Every record below should be repeated exactly. Omit the pictures.
>>>
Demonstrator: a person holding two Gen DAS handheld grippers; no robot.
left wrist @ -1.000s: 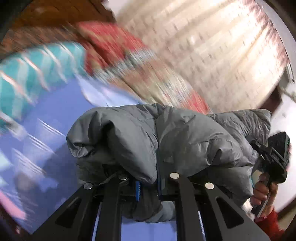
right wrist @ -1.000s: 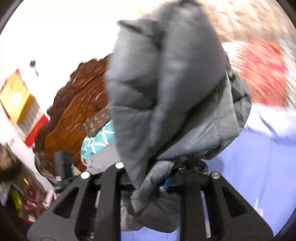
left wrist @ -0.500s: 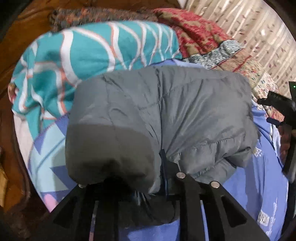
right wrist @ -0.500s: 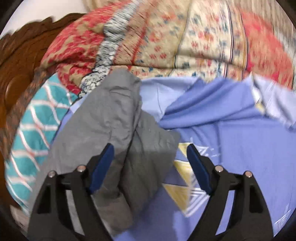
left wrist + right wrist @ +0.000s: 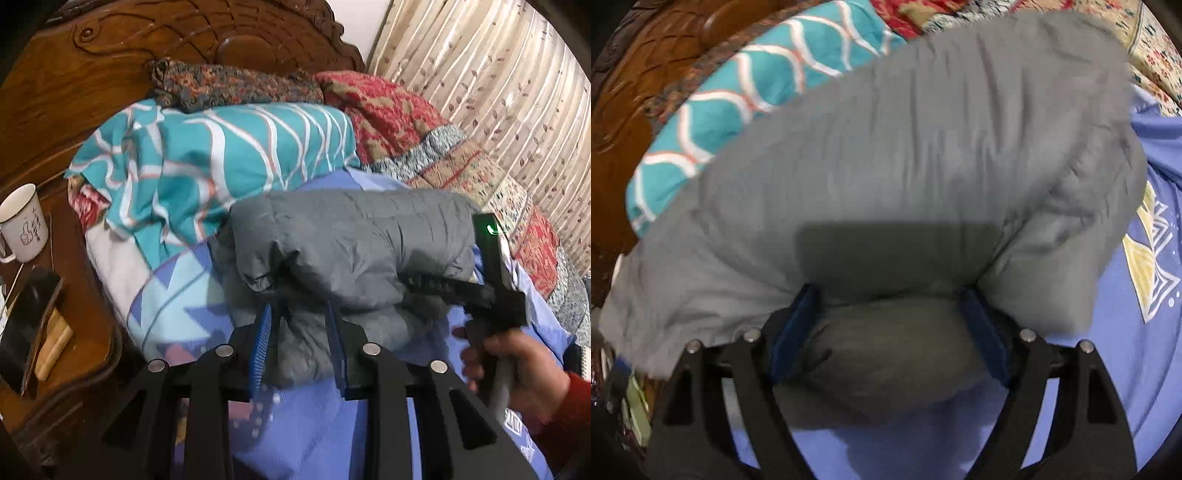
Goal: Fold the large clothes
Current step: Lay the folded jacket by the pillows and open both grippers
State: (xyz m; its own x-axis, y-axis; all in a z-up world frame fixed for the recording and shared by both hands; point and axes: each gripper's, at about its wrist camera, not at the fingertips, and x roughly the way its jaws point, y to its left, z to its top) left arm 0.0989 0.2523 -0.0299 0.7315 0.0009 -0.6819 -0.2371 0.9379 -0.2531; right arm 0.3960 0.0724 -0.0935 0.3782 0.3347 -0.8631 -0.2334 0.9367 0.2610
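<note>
Jacket (image 5: 354,240), grey and puffy, lies bunched in a thick roll on the blue sheet (image 5: 306,435) of the bed, just in front of the teal pillow (image 5: 207,155). The left hand-held gripper (image 5: 301,343) points forward and a bit down at the near edge of the roll. Its two blue pads (image 5: 260,343) stand apart, with a fold of the jacket sitting between them; the pads look loose on the cloth and not squeezed tight. The right hand-held gripper (image 5: 886,325) comes at the roll from the right side. In the left wrist view its black body shows beside the jacket, tipped toward it, with a green light on top, and the person's hand (image 5: 517,365) in a red sleeve wraps around its handle. In the right wrist view its blue pads (image 5: 794,332) are spread wide, one on each side of a fat grey fold, and the jacket fills most of the picture. This view is blurry, so I cannot tell if the pads press the cloth. Behind the pillow stands the carved wooden headboard (image 5: 110,66). A red quilt (image 5: 388,110) lies to the right of the pillow, by the curtain (image 5: 498,74). A white mug (image 5: 24,221) sits on the nightstand (image 5: 85,332) to the left of the bed.
</note>
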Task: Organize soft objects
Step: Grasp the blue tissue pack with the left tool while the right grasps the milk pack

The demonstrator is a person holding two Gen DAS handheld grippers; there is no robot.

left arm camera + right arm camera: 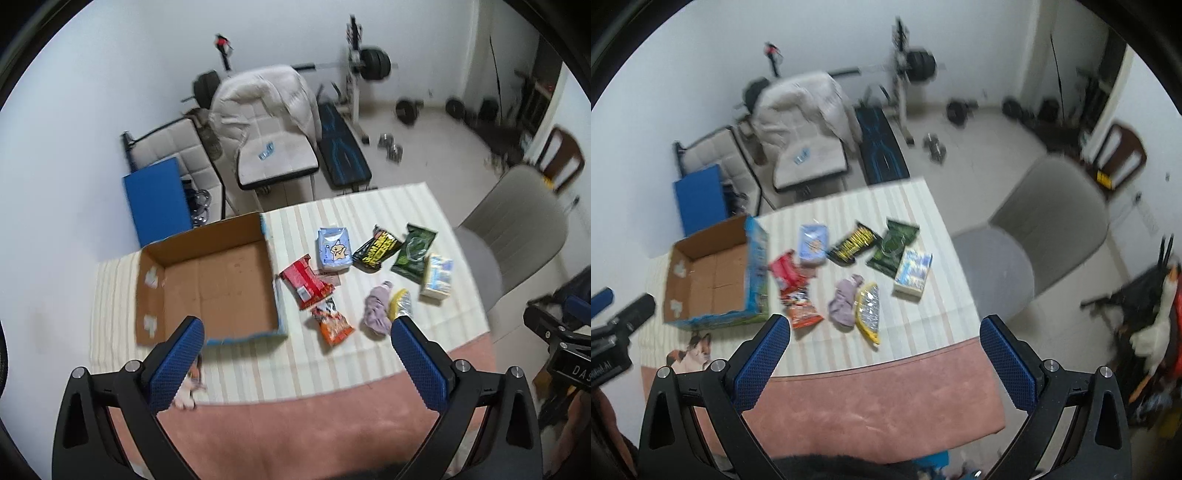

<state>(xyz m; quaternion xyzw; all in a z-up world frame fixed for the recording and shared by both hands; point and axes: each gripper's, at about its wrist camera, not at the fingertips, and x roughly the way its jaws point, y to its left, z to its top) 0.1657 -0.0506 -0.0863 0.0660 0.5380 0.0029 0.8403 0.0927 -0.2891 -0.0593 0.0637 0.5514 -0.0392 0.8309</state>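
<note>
Left wrist view looks down past the left gripper (295, 332), its blue-padded fingers spread wide with nothing between them, held above the near pink strip of the table (295, 424). Right wrist view shows the right gripper (884, 332) the same way, jaws wide apart and empty, over the near edge.

Just beyond the left gripper sits the cardboard box (207, 280), open-topped, its brown floor bare. To its right on the striped cloth (388, 206) lie the soft things, near to far: an orange snack bag (332, 325), a lilac cloth bundle (378, 310) touching a yellow-edged foil pack (400, 304), a red packet (304, 282), a tissue pack (437, 275), then a pale blue pouch (334, 249), a black-and-yellow bag (376, 249) and a dark green bag (415, 251).

Bare cloth runs between the items and the near edge. A grey chair (517, 229) stands off the right edge.
</note>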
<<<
**Written response**
Demonstrator: a person holding two Gen DAS handheld grippers; no robot.
left wrist @ -1.000s: 
right wrist @ -1.000s: 
left wrist @ -0.500s: 
right wrist @ -0.500s: 
left wrist + right wrist @ +0.000s: 
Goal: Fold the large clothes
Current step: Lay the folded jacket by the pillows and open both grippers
State: (xyz m; its own x-axis, y-axis; all in a z-up world frame fixed for the recording and shared by both hands; point and axes: each gripper's, at about its wrist camera, not at the fingertips, and x roughly the way its jaws point, y to its left, z to its top) left arm 0.0989 0.2523 -0.0299 0.7315 0.0009 -0.6819 -0.2371 0.9379 -0.2531; right arm 0.3960 0.0724 -0.0935 0.3782 0.3347 -0.8631 -0.2334 0.9367 0.2610
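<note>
Jacket (image 5: 354,240), grey and puffy, lies bunched in a thick roll on the blue sheet (image 5: 306,435) of the bed, just in front of the teal pillow (image 5: 207,155). The left hand-held gripper (image 5: 301,343) points forward and a bit down at the near edge of the roll. Its two blue pads (image 5: 260,343) stand apart, with a fold of the jacket sitting between them; the pads look loose on the cloth and not squeezed tight. The right hand-held gripper (image 5: 886,325) comes at the roll from the right side. In the left wrist view its black body shows beside the jacket, tipped toward it, with a green light on top, and the person's hand (image 5: 517,365) in a red sleeve wraps around its handle. In the right wrist view its blue pads (image 5: 794,332) are spread wide, one on each side of a fat grey fold, and the jacket fills most of the picture. This view is blurry, so I cannot tell if the pads press the cloth. Behind the pillow stands the carved wooden headboard (image 5: 110,66). A red quilt (image 5: 388,110) lies to the right of the pillow, by the curtain (image 5: 498,74). A white mug (image 5: 24,221) sits on the nightstand (image 5: 85,332) to the left of the bed.
</note>
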Task: Organize soft objects
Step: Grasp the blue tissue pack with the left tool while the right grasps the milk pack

The demonstrator is a person holding two Gen DAS handheld grippers; there is no robot.

left arm camera + right arm camera: 

<state>(xyz m; quaternion xyzw; all in a z-up world frame fixed for the recording and shared by both hands; point and axes: each gripper's, at about its wrist camera, not at the fingertips, and x roughly the way its jaws point, y to its left, z to its top) 0.1657 -0.0506 -0.0863 0.0660 0.5380 0.0029 0.8403 0.0927 -0.2891 -0.0593 0.0637 0.5514 -0.0392 0.8309</state>
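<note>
Left wrist view looks down past the left gripper (295, 332), its blue-padded fingers spread wide with nothing between them, held above the near pink strip of the table (295, 424). Right wrist view shows the right gripper (884, 332) the same way, jaws wide apart and empty, over the near edge.

Just beyond the left gripper sits the cardboard box (207, 280), open-topped, its brown floor bare. To its right on the striped cloth (388, 206) lie the soft things, near to far: an orange snack bag (332, 325), a lilac cloth bundle (378, 310) touching a yellow-edged foil pack (400, 304), a red packet (304, 282), a tissue pack (437, 275), then a pale blue pouch (334, 249), a black-and-yellow bag (376, 249) and a dark green bag (415, 251).

Bare cloth runs between the items and the near edge. A grey chair (517, 229) stands off the right edge.
</note>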

At this point, the answer is complete.